The fourth H: Hamas. Hamas is not worthy of Black support. Nelson Mandela engaged in armed struggle. He went after soldiers, he went after infrastructure. But he didn’t go after women. He didn’t go after children. He didn’t go after grandparents. He didn’t rape anybody. He didn’t kidnap anybody. Nor did Eduardo Mondlane in Mozambique, Agostinho Neto in Angola, or Amílcar Lopes Cabral in Guinea-Bissau.
Even when there’s armed struggle, Black folks do not lower our standards down to the depraved tactics of Hamas. Even Malcolm X, who said “By any means necessary,” never personally hurt anybody. Hamas is a freedom-taking organization, not a freedom-fighting organization. The legitimate cause of Palestinian people, for dignity, for sovereignty, for human rights, has been hijacked by this sort of Nazi terror group called Hamas. And I think we should be very clear, as Black folk, we don’t support that type of stuff. We support the Palestinians. We don’t support Hamas.

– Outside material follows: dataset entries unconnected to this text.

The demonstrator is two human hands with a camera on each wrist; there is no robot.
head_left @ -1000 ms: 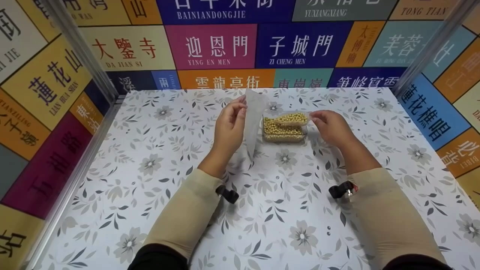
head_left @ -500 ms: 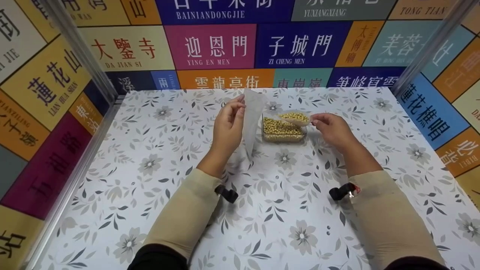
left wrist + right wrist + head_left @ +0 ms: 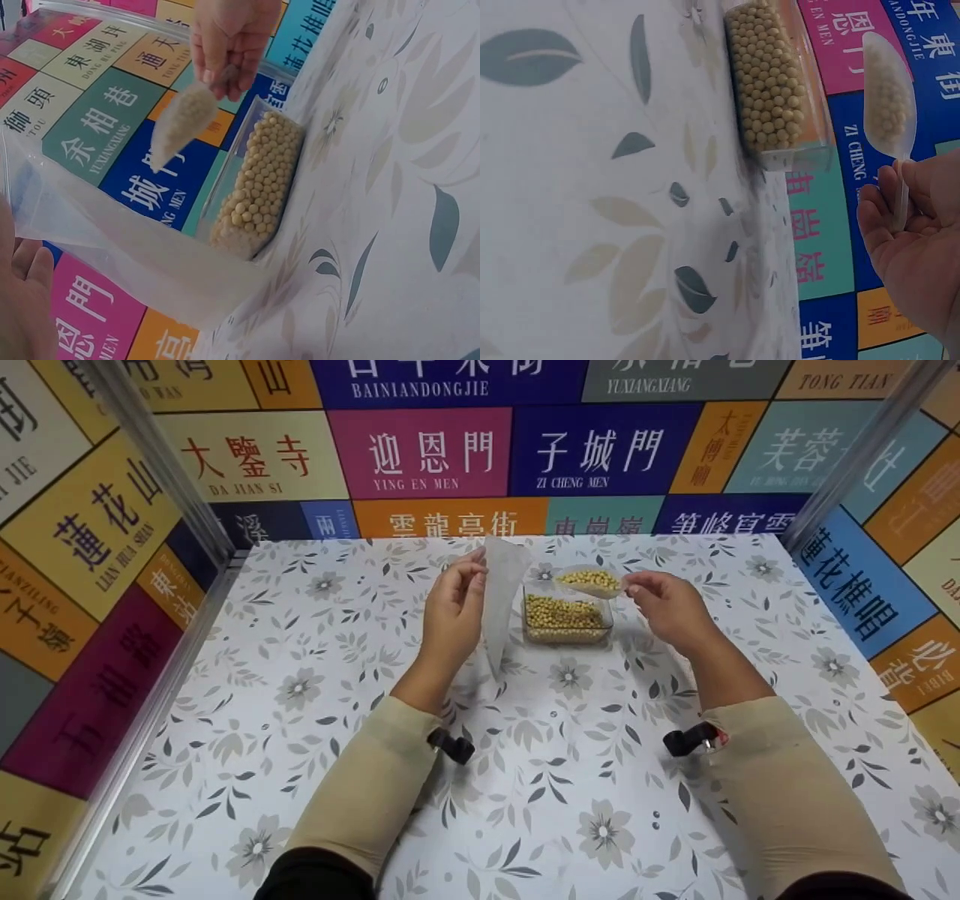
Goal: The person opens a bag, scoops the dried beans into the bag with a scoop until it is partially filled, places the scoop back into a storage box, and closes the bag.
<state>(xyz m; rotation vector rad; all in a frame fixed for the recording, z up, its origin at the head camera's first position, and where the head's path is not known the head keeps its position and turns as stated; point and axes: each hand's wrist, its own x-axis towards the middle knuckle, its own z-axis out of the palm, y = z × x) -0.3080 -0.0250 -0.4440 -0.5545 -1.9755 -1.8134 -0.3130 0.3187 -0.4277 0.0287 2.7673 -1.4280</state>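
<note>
My right hand (image 3: 667, 604) grips the handle of a translucent plastic scoop (image 3: 890, 97) heaped with round yellow soybeans. The scoop hangs above a clear rectangular container (image 3: 568, 634), which holds more soybeans (image 3: 259, 180). To the left of the container, my left hand (image 3: 454, 611) pinches the upper edge of a translucent plastic bag (image 3: 504, 600). The bag stands upright, its lower end at the tabletop. In the left wrist view the bag covers part of the container's near end. Whether anything lies inside the bag, I cannot tell.
A floral-patterned tabletop (image 3: 525, 780) lies under everything. Colourful panels with printed characters (image 3: 427, 454) stand behind it and along both sides. A small black camera (image 3: 452, 746) is strapped at the left wrist, another (image 3: 690, 740) at the right.
The scoop has risen out of the soybeans in the container with a heap in it, and my right hand has lifted with it. The left hand and bag have shifted only slightly left.
</note>
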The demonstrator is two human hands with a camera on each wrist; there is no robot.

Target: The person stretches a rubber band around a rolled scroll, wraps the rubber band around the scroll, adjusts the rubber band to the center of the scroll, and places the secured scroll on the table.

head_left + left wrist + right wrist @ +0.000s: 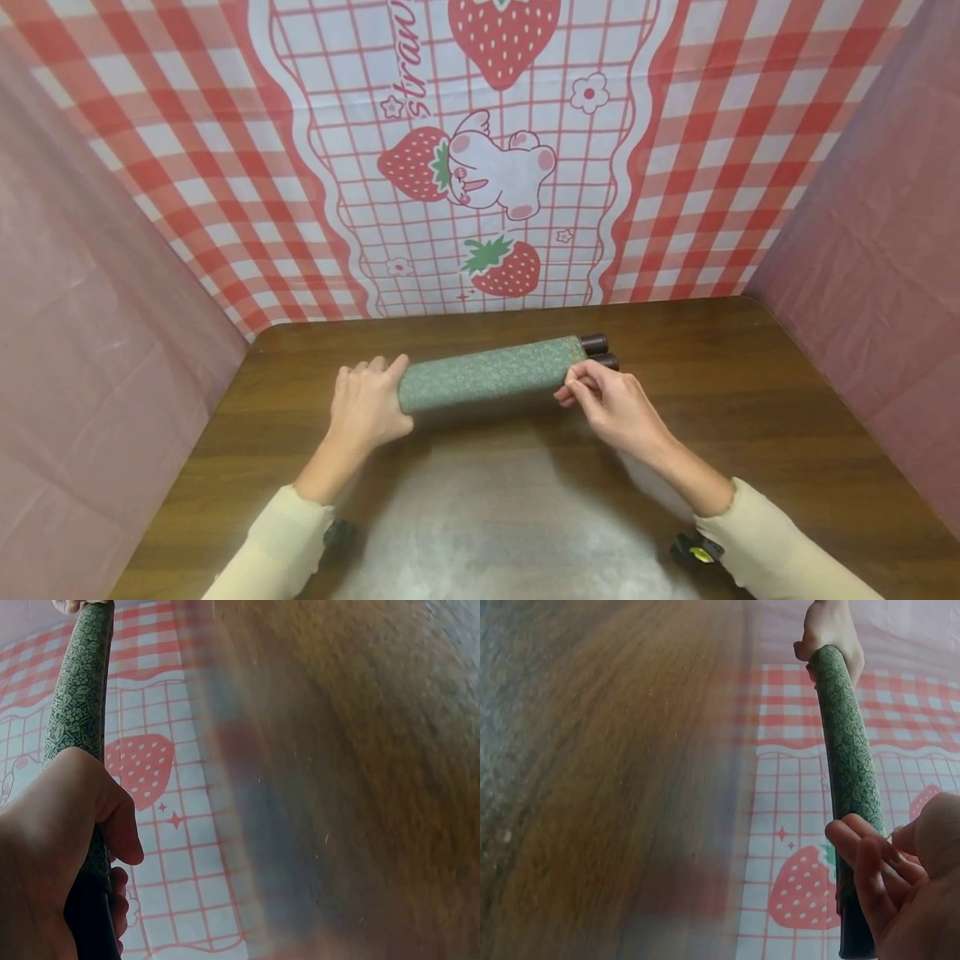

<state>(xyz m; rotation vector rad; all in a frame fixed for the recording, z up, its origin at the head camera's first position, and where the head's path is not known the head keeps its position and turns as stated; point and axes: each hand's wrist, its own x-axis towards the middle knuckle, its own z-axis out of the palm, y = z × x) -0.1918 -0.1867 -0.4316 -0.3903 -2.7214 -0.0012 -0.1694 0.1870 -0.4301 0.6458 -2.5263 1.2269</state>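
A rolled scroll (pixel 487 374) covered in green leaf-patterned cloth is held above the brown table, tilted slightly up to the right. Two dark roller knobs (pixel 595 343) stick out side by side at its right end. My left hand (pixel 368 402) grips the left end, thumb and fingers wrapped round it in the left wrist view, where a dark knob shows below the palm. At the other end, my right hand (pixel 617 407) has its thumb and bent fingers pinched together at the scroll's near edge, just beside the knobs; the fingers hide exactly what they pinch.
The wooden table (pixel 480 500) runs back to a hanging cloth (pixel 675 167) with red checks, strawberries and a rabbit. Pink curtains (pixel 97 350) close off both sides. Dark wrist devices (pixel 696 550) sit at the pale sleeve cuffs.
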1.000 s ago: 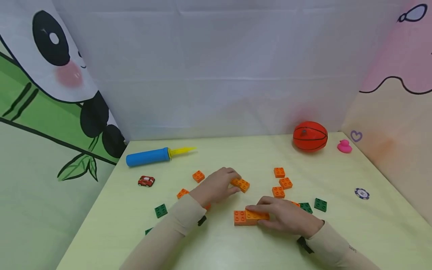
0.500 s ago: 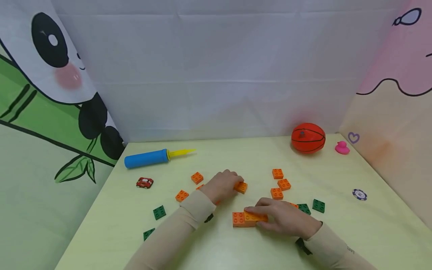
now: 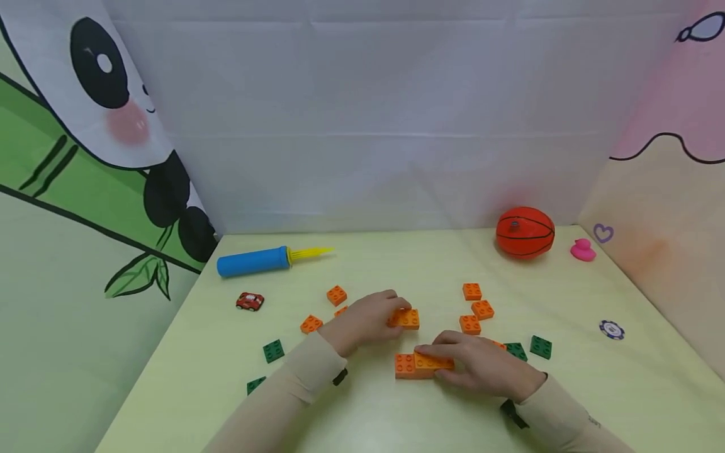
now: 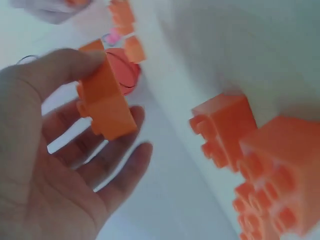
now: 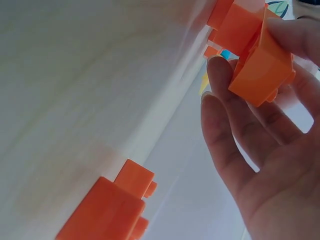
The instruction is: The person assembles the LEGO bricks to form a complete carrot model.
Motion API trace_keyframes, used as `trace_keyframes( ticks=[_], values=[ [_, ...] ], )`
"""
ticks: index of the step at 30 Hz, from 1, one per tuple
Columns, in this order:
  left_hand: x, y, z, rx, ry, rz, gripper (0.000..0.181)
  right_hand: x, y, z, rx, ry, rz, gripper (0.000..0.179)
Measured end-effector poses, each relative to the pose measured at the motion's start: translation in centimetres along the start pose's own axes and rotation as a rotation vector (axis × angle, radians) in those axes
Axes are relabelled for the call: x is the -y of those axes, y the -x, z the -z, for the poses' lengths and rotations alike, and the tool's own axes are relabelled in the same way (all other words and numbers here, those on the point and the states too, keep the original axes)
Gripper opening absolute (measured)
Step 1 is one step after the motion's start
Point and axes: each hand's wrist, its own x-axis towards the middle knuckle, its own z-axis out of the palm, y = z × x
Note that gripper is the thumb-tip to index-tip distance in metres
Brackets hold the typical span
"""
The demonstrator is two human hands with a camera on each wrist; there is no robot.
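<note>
With 12 o'clock at the table's [image 3: 362, 409] far edge, the two hands are apart from each other, each clamped on its own orange brick. The left hand [image 3: 370, 321] pinches the loose brick [image 3: 408, 319] between thumb and fingers; the brick lies at its 3 o'clock. I cannot tell whether that brick's underside meets the table.

The right hand [image 3: 481, 365], at the left hand's 4 o'clock, grips the top brick [image 3: 430, 362] with thumb and fingers, at its own 9 o'clock. The top brick sits over the 3 o'clock end of the bottom brick [image 3: 404, 367], leaving studs bare at the 9 o'clock end; whether it is pressed fully down I cannot tell. The loose brick is near this pair, towards 12 o'clock and apart from it, and at the right hand's 10 o'clock.

Three orange blocks [image 3: 483, 309] lie at the right hand's 12 o'clock, and two green blocks [image 3: 540, 346] between 2 and 3. From the left hand, more orange blocks [image 3: 337, 295] lie between 9 and 10, two green squares [image 3: 273, 351] past 8, a car [image 3: 250, 301] at 9 and a pump [image 3: 255, 262] at 10. The ball [image 3: 525, 233] is towards the right hand's 1 o'clock.
</note>
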Motion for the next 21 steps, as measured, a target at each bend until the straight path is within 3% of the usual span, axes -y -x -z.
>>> trace_keyframes(
  ticks=[5,8,14,21],
  values=[
    [-0.7,3.4,0.8,-0.011,0.086,-0.017,0.038,0.0,0.0,0.1,-0.006,0.001,0.005,0.045],
    [-1.1,4.6,0.5,0.003,0.111,-0.012,0.038,0.0,0.0,0.1,0.000,0.001,-0.006,0.045],
    [-1.6,5.4,-0.5,0.014,0.090,-0.041,0.039,0.1,0.0,0.1,-0.001,0.012,-0.021,0.046],
    [-1.7,5.9,-1.4,0.046,0.123,-0.010,0.041,0.1,0.0,0.1,0.000,-0.005,-0.011,0.046]
  ],
)
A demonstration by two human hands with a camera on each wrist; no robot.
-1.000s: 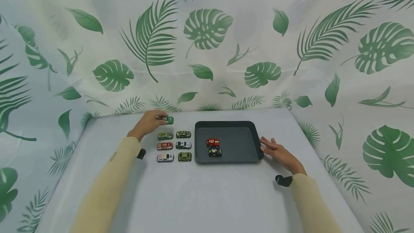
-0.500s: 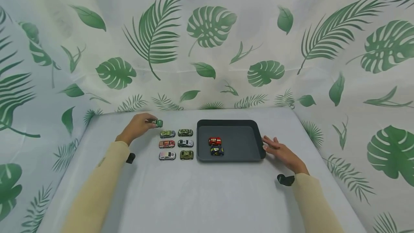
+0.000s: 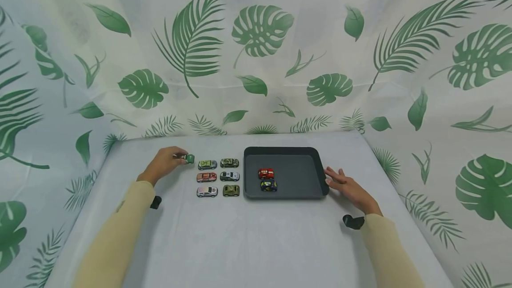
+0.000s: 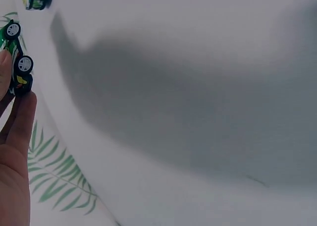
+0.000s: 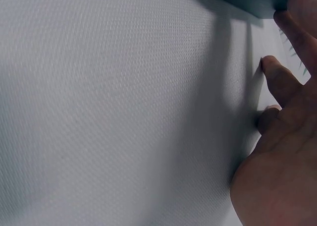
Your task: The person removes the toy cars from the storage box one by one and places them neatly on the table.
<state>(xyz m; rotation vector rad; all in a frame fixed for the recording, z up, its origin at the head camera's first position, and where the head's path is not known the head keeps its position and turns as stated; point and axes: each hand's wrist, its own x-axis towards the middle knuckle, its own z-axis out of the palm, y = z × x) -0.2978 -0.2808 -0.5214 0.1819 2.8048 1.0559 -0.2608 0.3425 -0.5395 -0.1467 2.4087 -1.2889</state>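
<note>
My left hand (image 3: 164, 162) pinches a green toy car (image 3: 190, 158) at the left of the table. In the left wrist view the green car (image 4: 18, 50) is tilted, its white-hubbed wheels facing the camera. Right of it, several toy cars stand in two columns, among them a yellow-green car (image 3: 207, 164) and an orange-red car (image 3: 206, 177). A dark grey tray (image 3: 296, 191) holds a red toy car (image 3: 266, 173) behind a dark blue one (image 3: 269, 185). My right hand (image 3: 352, 193) rests its fingertips against the tray's right wall, fingers extended.
A white cloth covers the table (image 3: 248, 243). Behind and beside it hangs a white curtain (image 3: 276, 70) printed with green leaves. Other cars in the group are a silver one (image 3: 206, 192), a white-and-black one (image 3: 230, 176) and an olive one (image 3: 231, 190).
My left hand has carried the green car to the left and a little nearer, away from the back of the car group. My right hand stays at the tray.
</note>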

And then there’s the fifth H, the idea of a secure homeland for both people. The Palestinians need a secure homeland. The Israelis need a secure homeland. People say it’s too late, it can’t be done. There’s always a way. People are saying that Jewish people have no right to a secure homeland. People are trying to push that, and I think we should be pushing back, saying both people deserve a secure homeland.
That’s the pathway, the five H’s. Deal with the humanitarian crisis — we’re not going to be supportive of Bibi Netanyahu. But yes, let’s work together to get the hostages home, oppose hate crimes and anti Jewish bigotry, and establish a secure homeland for both people, including the people of Israel. And, let’s together say no to Hamas. We should be able to find common ground on that basis.
If we do that, we will frustrate the white nationalists. We’ll frustrate the extremists, like Hamas. We’ll frustrate our geopolitical adversaries — Russia, China, North Korea and Iran. Most importantly, Blacks and Jews will get ourselves back onto a good footing.
There has never been a time when we needed more of a unified defense and a deepening of democracy than right now, and there have never been two ethnic groups in the history of humanity that have a better, stronger track record of working together to deepen and defend democracy than Blacks and Jews. So let’s get back together. Let’s make the right people unhappy and the right people happy. Black people need more friends and fewer enemies. Jewish people need more friends and fewer enemies. It makes no sense for us to be enemies of each other.